*WHAT IS EXPECTED*. Return the following from the records below: each line, word for word, starting with the line that contains "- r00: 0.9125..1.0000" and going on through the line that contains "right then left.", with nothing outside that range.

--- PROVIDED RECORDS Enclosed Below ---

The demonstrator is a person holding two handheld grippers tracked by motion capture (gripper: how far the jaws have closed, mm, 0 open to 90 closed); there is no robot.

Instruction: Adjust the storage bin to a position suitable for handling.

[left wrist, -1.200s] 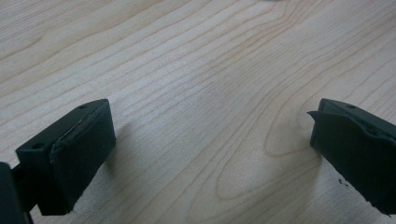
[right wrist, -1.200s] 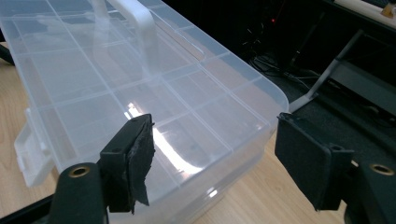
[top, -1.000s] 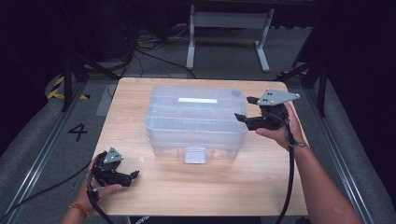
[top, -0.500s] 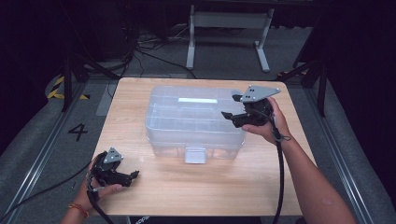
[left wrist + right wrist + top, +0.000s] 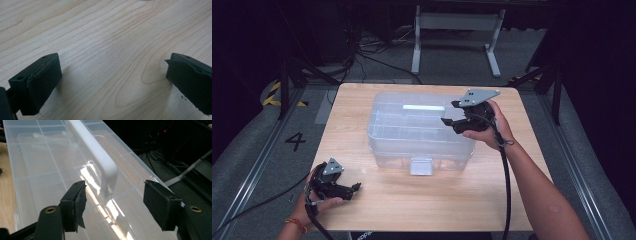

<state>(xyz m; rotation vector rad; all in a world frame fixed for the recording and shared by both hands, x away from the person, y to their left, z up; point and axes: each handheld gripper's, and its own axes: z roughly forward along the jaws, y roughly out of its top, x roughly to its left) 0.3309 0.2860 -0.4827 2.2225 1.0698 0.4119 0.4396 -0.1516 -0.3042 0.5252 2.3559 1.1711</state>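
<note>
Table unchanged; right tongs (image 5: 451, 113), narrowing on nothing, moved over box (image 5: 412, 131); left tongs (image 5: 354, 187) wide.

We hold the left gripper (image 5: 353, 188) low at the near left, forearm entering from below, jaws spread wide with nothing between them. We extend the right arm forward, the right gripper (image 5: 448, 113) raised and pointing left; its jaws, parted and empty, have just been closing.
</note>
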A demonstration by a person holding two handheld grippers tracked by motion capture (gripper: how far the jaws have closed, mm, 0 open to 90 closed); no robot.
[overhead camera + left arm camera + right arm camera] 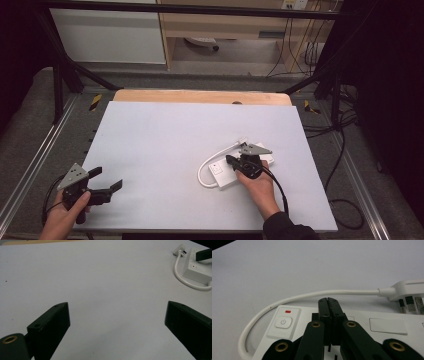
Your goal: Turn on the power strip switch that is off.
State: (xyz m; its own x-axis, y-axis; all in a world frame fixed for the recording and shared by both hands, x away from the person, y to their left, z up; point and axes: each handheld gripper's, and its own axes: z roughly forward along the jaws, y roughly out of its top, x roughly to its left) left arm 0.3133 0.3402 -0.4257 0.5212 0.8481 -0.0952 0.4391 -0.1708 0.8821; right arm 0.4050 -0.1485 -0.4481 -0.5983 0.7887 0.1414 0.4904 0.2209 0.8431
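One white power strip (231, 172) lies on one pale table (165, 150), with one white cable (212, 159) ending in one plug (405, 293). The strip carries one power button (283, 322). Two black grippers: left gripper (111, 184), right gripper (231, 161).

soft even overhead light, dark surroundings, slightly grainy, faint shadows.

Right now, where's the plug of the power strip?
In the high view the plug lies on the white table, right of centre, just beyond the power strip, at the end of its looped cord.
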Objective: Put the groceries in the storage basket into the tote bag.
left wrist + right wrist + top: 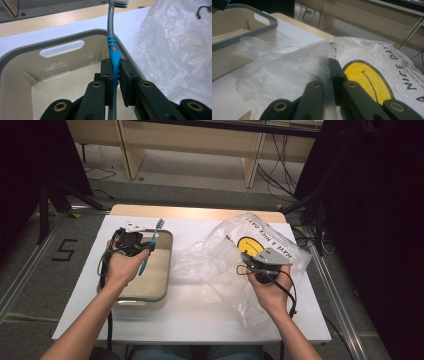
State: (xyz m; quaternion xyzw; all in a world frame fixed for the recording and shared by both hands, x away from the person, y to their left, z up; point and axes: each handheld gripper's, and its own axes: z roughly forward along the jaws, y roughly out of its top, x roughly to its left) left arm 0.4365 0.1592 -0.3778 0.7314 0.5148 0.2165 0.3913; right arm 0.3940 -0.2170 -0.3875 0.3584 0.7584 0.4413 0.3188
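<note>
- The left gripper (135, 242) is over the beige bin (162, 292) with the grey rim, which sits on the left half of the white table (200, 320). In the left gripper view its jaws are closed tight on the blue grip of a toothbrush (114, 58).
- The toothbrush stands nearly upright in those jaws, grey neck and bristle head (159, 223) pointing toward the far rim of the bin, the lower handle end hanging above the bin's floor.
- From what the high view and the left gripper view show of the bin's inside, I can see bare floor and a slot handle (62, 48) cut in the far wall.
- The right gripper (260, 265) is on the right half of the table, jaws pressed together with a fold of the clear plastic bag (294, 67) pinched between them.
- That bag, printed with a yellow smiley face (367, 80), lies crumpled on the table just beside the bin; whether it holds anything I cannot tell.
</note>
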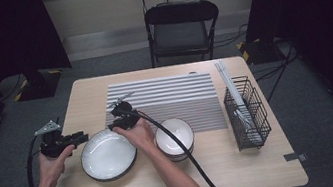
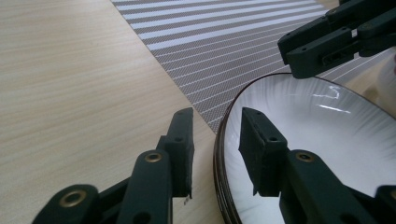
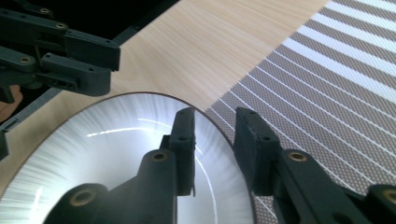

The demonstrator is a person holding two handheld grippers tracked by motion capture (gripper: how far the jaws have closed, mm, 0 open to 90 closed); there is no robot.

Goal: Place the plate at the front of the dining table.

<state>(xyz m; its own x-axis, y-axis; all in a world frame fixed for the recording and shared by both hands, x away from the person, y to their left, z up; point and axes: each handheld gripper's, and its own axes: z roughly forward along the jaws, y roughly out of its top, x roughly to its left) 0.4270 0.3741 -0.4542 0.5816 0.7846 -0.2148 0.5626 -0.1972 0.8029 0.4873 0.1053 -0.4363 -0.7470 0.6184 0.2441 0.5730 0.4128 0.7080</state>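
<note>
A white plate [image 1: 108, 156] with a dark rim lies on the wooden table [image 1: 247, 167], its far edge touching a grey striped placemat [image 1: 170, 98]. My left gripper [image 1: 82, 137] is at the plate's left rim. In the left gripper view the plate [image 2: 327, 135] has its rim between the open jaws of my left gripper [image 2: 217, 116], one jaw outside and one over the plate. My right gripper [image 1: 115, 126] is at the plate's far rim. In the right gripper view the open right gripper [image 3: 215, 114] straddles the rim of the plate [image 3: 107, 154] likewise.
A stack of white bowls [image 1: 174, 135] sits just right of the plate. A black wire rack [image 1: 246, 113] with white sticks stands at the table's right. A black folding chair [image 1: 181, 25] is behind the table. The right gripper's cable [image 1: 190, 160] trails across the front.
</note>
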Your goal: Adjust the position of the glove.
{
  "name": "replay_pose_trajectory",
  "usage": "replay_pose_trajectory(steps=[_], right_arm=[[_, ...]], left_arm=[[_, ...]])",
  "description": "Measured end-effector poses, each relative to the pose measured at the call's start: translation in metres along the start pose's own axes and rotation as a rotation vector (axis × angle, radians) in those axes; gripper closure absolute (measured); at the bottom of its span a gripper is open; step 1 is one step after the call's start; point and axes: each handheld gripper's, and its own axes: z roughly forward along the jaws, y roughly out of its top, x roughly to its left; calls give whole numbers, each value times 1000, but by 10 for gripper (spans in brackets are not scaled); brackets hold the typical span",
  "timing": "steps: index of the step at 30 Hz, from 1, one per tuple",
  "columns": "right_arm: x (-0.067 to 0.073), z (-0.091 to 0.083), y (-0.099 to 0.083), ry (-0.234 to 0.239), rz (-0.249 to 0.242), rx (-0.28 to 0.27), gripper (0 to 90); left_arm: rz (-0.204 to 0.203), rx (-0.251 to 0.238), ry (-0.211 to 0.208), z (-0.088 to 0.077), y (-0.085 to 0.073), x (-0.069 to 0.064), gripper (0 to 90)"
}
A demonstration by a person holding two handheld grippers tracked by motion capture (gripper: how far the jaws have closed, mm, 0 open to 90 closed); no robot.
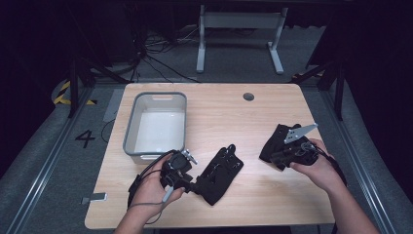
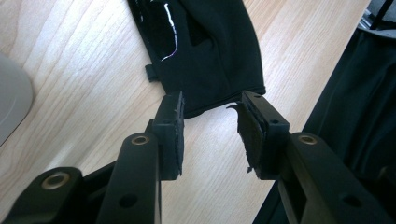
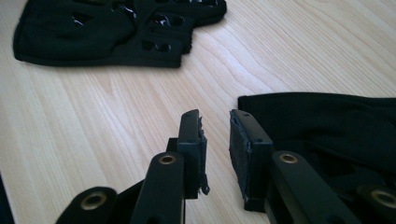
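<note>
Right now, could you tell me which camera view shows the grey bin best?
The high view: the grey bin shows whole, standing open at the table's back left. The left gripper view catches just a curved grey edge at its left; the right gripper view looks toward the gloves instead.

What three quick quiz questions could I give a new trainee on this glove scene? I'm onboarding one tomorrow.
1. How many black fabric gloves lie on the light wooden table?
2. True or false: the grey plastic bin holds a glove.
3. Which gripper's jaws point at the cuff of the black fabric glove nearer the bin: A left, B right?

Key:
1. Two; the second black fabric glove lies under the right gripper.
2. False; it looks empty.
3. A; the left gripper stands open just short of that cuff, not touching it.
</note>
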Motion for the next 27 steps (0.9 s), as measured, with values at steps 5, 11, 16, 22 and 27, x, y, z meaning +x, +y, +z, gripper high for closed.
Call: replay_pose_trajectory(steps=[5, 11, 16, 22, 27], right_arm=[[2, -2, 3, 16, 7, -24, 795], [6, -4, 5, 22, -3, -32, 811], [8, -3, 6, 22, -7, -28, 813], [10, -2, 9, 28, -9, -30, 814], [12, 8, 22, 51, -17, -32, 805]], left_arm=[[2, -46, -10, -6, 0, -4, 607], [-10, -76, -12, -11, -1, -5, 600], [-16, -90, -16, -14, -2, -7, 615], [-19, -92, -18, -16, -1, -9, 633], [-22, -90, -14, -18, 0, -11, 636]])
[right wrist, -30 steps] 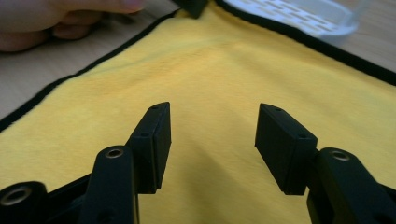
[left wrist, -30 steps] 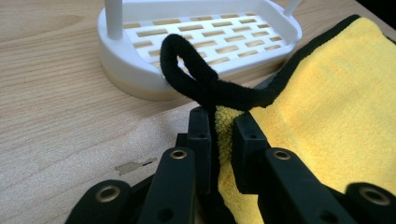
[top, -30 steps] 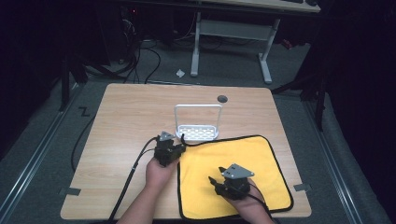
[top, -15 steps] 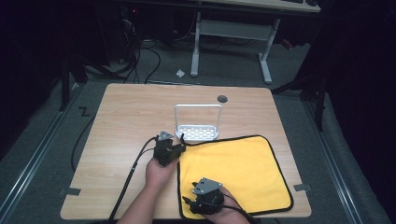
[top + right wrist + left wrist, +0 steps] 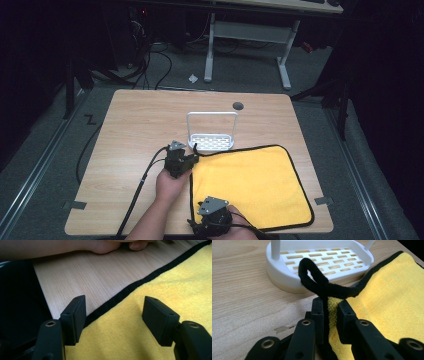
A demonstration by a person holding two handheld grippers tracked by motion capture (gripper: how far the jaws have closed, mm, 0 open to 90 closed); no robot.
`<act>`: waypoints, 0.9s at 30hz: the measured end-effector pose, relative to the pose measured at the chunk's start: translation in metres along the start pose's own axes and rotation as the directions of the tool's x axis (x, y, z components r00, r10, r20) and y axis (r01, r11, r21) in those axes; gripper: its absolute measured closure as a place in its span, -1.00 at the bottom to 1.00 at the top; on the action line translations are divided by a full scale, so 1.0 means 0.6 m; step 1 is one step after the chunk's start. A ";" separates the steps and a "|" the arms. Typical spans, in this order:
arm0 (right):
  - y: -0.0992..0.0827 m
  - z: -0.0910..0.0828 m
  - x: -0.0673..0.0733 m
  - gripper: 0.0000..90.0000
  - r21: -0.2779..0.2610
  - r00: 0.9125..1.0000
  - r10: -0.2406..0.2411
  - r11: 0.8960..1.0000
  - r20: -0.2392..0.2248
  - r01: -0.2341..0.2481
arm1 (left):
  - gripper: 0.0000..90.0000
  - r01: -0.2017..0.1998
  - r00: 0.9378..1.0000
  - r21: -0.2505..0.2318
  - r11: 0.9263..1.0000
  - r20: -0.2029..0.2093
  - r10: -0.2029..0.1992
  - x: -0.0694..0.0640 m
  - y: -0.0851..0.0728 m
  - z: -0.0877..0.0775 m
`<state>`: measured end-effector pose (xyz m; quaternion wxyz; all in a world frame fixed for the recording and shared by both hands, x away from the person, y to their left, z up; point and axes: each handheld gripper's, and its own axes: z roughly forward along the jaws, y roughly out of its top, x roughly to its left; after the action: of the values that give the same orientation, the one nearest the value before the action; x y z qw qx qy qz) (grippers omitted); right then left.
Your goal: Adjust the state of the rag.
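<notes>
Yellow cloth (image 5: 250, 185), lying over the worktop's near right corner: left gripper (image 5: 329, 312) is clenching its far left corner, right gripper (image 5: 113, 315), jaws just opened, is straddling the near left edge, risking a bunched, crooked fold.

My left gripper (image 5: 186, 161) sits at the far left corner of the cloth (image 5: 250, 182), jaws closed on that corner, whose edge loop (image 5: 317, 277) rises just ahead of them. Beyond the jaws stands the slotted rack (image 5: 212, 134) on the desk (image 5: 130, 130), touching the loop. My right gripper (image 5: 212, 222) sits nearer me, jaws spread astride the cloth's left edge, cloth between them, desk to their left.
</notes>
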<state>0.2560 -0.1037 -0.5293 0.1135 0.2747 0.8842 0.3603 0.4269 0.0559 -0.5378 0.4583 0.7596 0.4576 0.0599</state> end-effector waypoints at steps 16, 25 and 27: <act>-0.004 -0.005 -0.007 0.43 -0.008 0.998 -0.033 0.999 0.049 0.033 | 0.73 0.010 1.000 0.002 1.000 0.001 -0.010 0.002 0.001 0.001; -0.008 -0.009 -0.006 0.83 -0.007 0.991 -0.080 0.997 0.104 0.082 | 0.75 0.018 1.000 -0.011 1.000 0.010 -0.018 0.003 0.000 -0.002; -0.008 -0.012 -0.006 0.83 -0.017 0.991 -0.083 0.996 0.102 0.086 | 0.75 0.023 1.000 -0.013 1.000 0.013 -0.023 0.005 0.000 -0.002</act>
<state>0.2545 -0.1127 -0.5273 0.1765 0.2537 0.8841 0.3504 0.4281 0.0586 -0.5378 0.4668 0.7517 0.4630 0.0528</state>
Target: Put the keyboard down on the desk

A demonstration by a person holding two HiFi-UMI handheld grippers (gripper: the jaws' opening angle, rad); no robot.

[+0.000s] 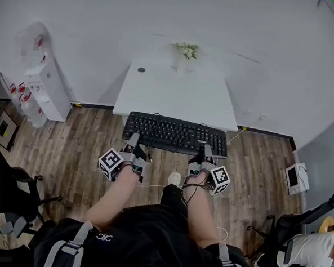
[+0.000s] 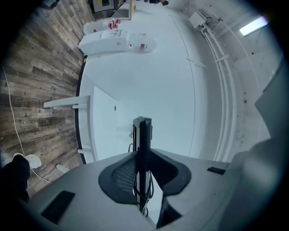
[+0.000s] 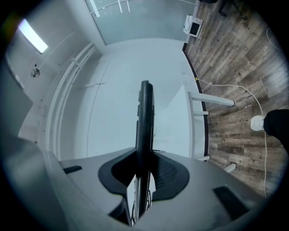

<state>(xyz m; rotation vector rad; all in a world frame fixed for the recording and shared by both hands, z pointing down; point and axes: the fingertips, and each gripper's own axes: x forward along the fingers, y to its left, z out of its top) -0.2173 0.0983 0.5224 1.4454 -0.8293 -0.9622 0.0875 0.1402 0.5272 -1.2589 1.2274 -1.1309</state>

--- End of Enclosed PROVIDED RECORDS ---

*ANSWER TO THIS PROBLEM*.
  - r00: 0.9125..1.0000
  - r10: -0.2406..0.2411
  - r11: 0.8960..1.0000
  - r20: -0.2392..0.2248
  - r01: -0.2341..0.2481
arm1 (left):
  - gripper: 0.0000..90.0000
  - r01: -0.2017..0.1998
  - r00: 0.9378..1.0000
  - r21: -0.2505..0.2318
  - r11: 0.9263..1.0000
  - r20: -0.2029..0.2093
  - r10: -0.2029..0.1992
  - x: -0.0694..0.0640 m
  - y: -0.0851..0.0728 m
  - z: -0.0877..0.0775 m
`<state>`: measured end-effector pose (xyz m; quaternion wxyz; all in a world frame fixed for the recording and shared by both hands, x away from the person, y to their left, z up; point and axes: each handheld gripper's, and its own axes: z roughly forward along the jaws, y roughly out of its top, x roughly to its left; after the action: of the values that give the same orientation, the one nearest the value before the action; x y z qw qx qy qz) (grippers omitted); right then left.

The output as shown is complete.